How to develop accurately and efficiently in a huge codebase

I have recently been researching how to use AI assistants effectively in large legacy projects to achieve precise development outcomes while avoiding low-value results caused by AI misinterpretations. The legacy project I’m working on is about 4GB in size and has hundreds of thousands of lines of code.
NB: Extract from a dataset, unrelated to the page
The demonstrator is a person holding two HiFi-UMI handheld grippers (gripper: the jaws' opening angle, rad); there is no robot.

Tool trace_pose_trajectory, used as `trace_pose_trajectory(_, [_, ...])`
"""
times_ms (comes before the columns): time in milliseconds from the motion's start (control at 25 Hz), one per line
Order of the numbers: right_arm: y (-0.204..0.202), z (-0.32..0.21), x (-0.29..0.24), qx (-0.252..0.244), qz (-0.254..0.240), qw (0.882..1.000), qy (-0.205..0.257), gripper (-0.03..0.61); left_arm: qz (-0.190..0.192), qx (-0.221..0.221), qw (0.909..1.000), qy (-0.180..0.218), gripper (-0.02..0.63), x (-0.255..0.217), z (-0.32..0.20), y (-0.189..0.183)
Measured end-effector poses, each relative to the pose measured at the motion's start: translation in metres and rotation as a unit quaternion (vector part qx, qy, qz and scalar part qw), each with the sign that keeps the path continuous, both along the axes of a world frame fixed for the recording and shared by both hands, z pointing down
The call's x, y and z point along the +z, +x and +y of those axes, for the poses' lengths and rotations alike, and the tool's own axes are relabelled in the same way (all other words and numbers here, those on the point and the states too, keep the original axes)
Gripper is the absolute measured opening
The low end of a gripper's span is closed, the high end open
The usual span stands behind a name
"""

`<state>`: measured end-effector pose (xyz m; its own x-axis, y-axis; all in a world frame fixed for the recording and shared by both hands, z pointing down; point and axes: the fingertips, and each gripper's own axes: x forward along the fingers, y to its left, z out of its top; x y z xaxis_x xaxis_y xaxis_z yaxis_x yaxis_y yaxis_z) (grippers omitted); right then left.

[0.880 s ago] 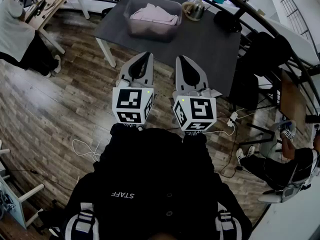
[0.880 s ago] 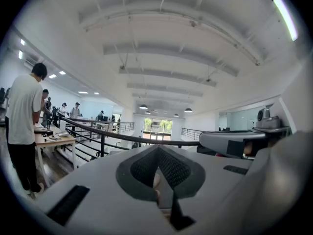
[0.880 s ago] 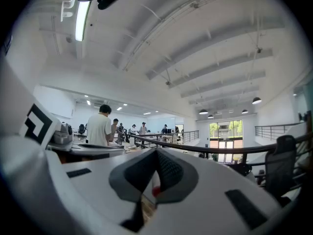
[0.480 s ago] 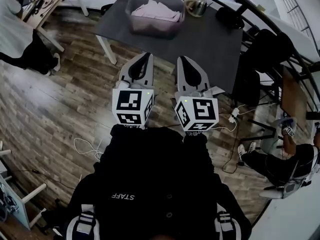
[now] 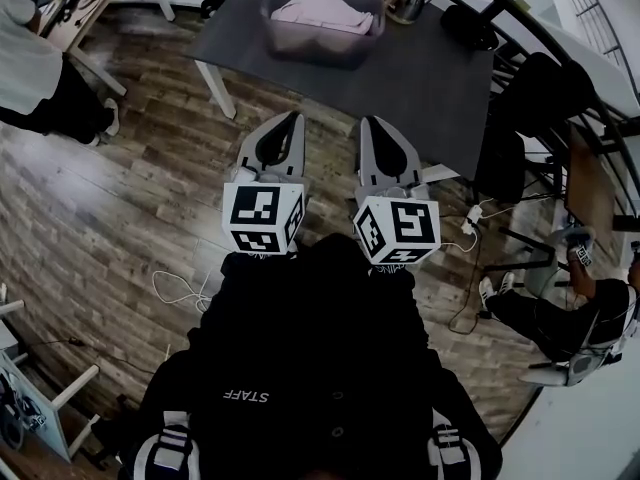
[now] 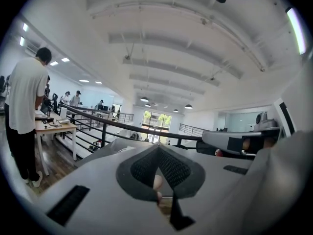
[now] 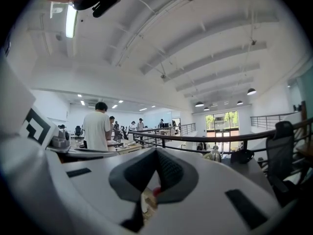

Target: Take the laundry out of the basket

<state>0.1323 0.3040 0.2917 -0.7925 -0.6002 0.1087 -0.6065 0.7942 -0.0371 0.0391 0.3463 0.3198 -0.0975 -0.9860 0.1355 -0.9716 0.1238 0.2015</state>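
A clear plastic basket [image 5: 322, 16] with pale pink and white laundry [image 5: 325, 8] stands on a dark grey table [image 5: 400, 78] at the top of the head view. My left gripper [image 5: 294, 117] and right gripper [image 5: 369, 121] hang side by side over the wooden floor, short of the table's near edge and well apart from the basket. Both are shut with nothing between the jaws. The left gripper [image 6: 157, 146] and the right gripper [image 7: 156, 151] point nearly level; the basket does not show in either gripper view.
A kettle [image 5: 405, 0] and a black item [image 5: 470, 28] sit on the table right of the basket. A black chair [image 5: 520, 118] and a seated person [image 5: 570, 318] are at right. Another person [image 5: 35, 73] stands by a desk at left. Cables [image 5: 175, 290] lie on the floor.
The table and basket have slid toward the top edge of the head view. Both grippers sit slightly lower in the picture, still shut and side by side.
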Motion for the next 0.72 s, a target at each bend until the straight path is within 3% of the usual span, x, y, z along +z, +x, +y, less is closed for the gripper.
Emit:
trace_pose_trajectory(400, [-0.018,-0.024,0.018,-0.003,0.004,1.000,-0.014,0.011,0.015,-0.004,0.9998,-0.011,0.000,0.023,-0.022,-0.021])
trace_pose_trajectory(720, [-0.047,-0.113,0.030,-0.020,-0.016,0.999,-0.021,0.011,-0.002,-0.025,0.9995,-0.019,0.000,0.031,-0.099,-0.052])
Currently, I have been writing requirement documents, technical documents, validation rules, and other related documents for this project. Throughout each development cycle, I continuously add new requirements and update the related documentation.

My current approach is to mark version numbers within a single Requirements.md file, for example:

## Core Requirements (v1.0.0)
## Interaction Flow
....

## New Requirements (v2.0.0)
### Enhanced Features
- **FR-2.1**: [new features requirements]
- **FR-2.2**: [other new features requirements]

### Technical Enhancements
- **TR-2.1**: [technical requirements]
- **TR-2.2**: [performance requirements]
...

## Change History
- **v2.0.0** (2025-06-26): Added new message formatting requirements
- **v1.0.0** (2025-06-01): Initial requirements specification

All of these versions are kept within the same Requirements.md file. However, as the project grows and more versions are added, the file becomes larger, potentially increasing token consumption and affecting the accuracy of AI when processing or modifying the document.

Here are the two key topics I want to discuss based on my current situation:

  1. For a large legacy project like this, how should I manage the expansion of Requirements.md? Should the contents be written down to very detailed levels?
  2. As version numbers and requirements keep increasing, is it a good practice to store all of these requirements in a single Requirements.md file? Is there a better approach for managing growing requirements across versions?